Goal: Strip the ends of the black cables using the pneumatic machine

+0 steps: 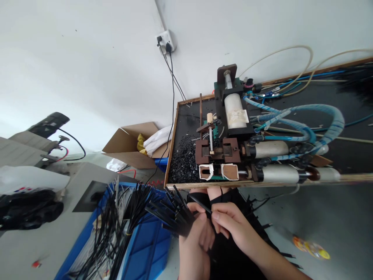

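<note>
My left hand is wrapped round a bundle of black cables, whose ends fan out to the upper left. Just to its right, my right hand pinches a single black cable near the thumb of the left hand. Both hands are over my lap, below the front edge of the bench. Beyond them on the bench stands a pneumatic machine with brown metal jaws and silver cylinders. The lower parts of the held cables are hidden behind my hands and arms.
Small black scraps lie heaped left of the machine. A blue crate with many loose cables stands at the lower left. Behind it is an open cardboard box. Blue-wrapped hoses loop across the bench at right.
</note>
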`<state>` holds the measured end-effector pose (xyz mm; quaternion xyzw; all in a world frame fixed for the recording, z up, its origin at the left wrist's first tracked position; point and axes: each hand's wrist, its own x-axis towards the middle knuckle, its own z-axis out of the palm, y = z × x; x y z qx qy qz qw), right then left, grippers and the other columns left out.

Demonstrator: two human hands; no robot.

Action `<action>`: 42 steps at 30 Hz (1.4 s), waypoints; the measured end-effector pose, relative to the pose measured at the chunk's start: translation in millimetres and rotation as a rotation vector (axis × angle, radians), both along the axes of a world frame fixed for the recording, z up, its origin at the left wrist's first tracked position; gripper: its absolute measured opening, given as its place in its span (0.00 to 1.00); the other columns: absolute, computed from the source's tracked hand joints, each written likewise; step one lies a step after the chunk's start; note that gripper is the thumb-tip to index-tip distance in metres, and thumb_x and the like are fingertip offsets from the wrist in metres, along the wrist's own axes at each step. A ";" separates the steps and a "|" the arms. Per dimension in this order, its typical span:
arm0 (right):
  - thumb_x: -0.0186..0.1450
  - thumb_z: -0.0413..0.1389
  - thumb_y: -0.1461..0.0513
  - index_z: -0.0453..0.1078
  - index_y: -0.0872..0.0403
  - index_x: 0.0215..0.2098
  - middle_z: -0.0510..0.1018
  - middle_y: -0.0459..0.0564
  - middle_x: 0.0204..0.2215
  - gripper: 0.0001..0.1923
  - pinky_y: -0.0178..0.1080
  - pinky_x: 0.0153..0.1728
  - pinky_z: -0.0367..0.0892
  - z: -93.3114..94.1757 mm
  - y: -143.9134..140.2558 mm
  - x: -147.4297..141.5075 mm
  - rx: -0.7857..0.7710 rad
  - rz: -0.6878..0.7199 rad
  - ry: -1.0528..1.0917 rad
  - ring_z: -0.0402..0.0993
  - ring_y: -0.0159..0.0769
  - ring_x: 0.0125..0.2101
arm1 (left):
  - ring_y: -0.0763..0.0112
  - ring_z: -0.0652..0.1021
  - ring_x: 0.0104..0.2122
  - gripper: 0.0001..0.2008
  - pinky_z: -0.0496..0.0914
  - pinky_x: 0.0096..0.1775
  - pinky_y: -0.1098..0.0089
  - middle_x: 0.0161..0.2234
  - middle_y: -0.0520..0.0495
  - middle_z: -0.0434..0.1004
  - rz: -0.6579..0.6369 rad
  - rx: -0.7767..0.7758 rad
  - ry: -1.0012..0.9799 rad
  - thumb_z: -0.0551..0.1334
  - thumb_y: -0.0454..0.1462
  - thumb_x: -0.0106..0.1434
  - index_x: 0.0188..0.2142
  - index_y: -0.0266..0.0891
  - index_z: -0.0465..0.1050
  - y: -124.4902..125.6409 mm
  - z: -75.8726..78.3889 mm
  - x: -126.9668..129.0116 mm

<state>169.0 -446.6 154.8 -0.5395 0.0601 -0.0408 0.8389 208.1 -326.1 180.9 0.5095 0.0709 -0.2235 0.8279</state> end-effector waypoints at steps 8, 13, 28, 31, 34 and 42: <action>0.76 0.55 0.47 0.64 0.52 0.21 0.59 0.39 0.15 0.29 0.37 0.24 0.51 16.9 -3.0 -1.9 -0.185 -0.006 -0.083 0.57 0.30 0.19 | 0.81 0.54 0.15 0.12 0.57 0.19 0.79 0.16 0.64 0.56 0.028 -0.018 -0.013 0.73 0.43 0.67 0.44 0.41 0.77 2.0 13.0 -0.5; 0.78 0.52 0.47 0.66 0.52 0.22 0.62 0.39 0.16 0.29 0.37 0.27 0.56 24.8 -2.7 -2.0 -0.251 0.026 -0.130 0.60 0.31 0.19 | 0.82 0.56 0.15 0.16 0.57 0.20 0.79 0.16 0.64 0.58 0.108 0.018 0.002 0.76 0.42 0.64 0.45 0.40 0.76 -1.1 16.7 -0.1; 0.71 0.62 0.55 0.76 0.53 0.29 0.61 0.40 0.17 0.15 0.38 0.27 0.51 20.7 1.6 9.6 0.721 -0.185 -0.079 0.46 0.31 0.20 | 0.78 0.45 0.16 0.05 0.52 0.19 0.74 0.17 0.63 0.43 0.018 -0.141 -0.126 0.68 0.40 0.70 0.37 0.45 0.77 13.9 39.7 10.6; 0.72 0.62 0.56 0.77 0.53 0.31 0.60 0.40 0.18 0.13 0.37 0.26 0.50 19.9 3.3 12.9 0.796 -0.148 -0.111 0.44 0.31 0.20 | 0.78 0.46 0.16 0.04 0.52 0.19 0.73 0.17 0.62 0.42 -0.038 -0.162 -0.149 0.67 0.40 0.71 0.38 0.46 0.78 17.7 37.2 13.5; 0.72 0.61 0.58 0.77 0.54 0.31 0.59 0.39 0.18 0.13 0.37 0.26 0.50 17.8 2.9 16.5 0.849 -0.107 -0.118 0.43 0.31 0.20 | 0.77 0.45 0.16 0.04 0.52 0.19 0.73 0.17 0.62 0.42 -0.052 -0.165 -0.164 0.66 0.40 0.72 0.38 0.47 0.79 18.8 35.2 14.9; 0.71 0.61 0.56 0.69 0.53 0.27 0.52 0.37 0.14 0.16 0.36 0.24 0.46 15.7 -2.7 25.0 0.962 0.033 -0.086 0.39 0.32 0.19 | 0.78 0.46 0.16 0.04 0.54 0.20 0.74 0.16 0.63 0.42 -0.035 -0.159 -0.121 0.69 0.40 0.69 0.37 0.46 0.78 18.0 35.0 15.3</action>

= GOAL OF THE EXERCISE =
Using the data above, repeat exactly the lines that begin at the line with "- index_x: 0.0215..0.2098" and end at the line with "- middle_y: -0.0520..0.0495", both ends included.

= ANSWER SECTION =
  - index_x: 0.0215..0.2098
  - middle_z: -0.0510..0.1018
  - middle_y: -0.0459..0.0564
  - middle_x: 0.0204..0.2215
  - gripper: 0.0001..0.1923
  - pinky_y: -0.0178..0.1080
  - pinky_x: 0.0153..0.1728
  - pinky_z: -0.0367..0.0892
  - z: -93.3114..94.1757 mm
  - y: -143.9134..140.2558 mm
  - x: -147.4297..141.5075 mm
  - rx: -0.7857..0.7710 rad
  - rz: -0.6878..0.7199 rad
  - ry: -1.0528..1.0917 rad
  - ring_z: -0.0402..0.0993
  - ring_y: -0.0159..0.0769
  - ring_x: 0.0125..0.2101
arm1 (left):
  - ring_y: -0.0763..0.0112
  - ring_z: -0.0652..0.1021
  - ring_x: 0.0104..0.2122
  - gripper: 0.0001..0.2008
  - pinky_z: -0.0496..0.0914
  - pinky_x: 0.0096..0.1775
  - pinky_y: -0.1098..0.0089
  - middle_x: 0.0161..0.2234
  - middle_y: -0.0520..0.0495

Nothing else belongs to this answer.